**Aim of the task**
Print the lines in the listing below starting at the line with "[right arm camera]" and ending at the line with "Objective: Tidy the", both included. Reproduce them exactly and omit every picture.

**Task input**
-*-*-

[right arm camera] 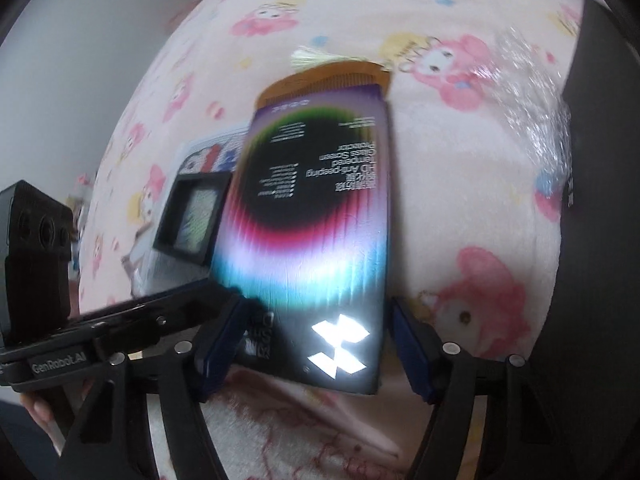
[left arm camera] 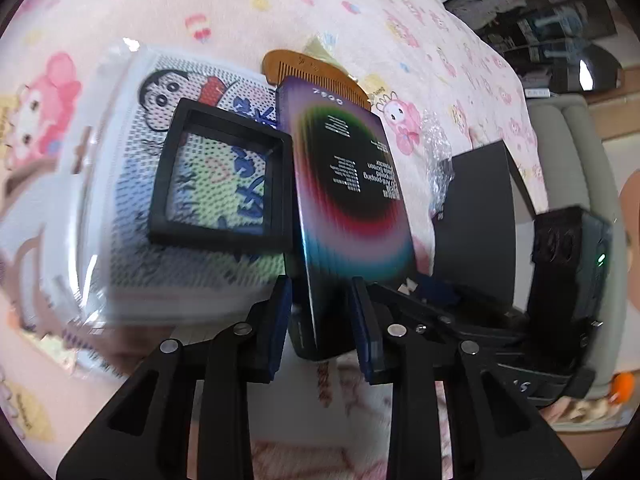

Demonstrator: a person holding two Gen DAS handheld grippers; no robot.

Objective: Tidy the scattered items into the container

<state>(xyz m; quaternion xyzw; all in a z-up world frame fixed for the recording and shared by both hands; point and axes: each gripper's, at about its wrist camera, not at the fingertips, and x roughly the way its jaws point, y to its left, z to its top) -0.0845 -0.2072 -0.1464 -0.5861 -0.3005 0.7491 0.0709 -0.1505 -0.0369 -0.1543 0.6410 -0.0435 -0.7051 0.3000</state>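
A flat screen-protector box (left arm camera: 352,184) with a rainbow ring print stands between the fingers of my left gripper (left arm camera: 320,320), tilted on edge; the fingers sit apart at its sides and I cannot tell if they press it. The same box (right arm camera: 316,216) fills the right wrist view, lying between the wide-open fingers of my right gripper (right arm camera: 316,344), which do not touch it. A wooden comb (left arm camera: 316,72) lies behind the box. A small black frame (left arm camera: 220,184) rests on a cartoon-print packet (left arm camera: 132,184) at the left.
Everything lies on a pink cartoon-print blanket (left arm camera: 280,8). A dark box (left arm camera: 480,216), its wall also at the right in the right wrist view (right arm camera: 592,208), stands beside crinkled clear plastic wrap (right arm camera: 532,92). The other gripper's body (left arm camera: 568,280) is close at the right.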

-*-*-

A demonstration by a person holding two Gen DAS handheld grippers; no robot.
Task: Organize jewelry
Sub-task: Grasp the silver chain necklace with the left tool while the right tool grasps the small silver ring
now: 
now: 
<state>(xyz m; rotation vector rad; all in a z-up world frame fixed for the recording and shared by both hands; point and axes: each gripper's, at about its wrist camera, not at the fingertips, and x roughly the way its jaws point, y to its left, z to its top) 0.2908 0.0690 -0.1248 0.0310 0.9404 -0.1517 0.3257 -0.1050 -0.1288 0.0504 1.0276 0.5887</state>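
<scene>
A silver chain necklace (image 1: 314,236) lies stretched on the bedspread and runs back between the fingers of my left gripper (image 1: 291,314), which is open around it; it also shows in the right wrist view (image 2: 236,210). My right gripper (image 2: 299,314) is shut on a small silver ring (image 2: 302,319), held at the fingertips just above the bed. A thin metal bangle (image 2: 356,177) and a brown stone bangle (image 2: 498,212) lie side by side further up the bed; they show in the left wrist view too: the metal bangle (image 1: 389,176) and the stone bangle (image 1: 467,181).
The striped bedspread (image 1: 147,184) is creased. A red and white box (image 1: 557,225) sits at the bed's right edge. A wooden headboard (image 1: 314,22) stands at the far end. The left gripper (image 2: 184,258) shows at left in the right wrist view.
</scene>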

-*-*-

**Response area**
[right arm camera] 
[left arm camera] 

Demonstrator: a person holding two Gen DAS handheld grippers; no robot.

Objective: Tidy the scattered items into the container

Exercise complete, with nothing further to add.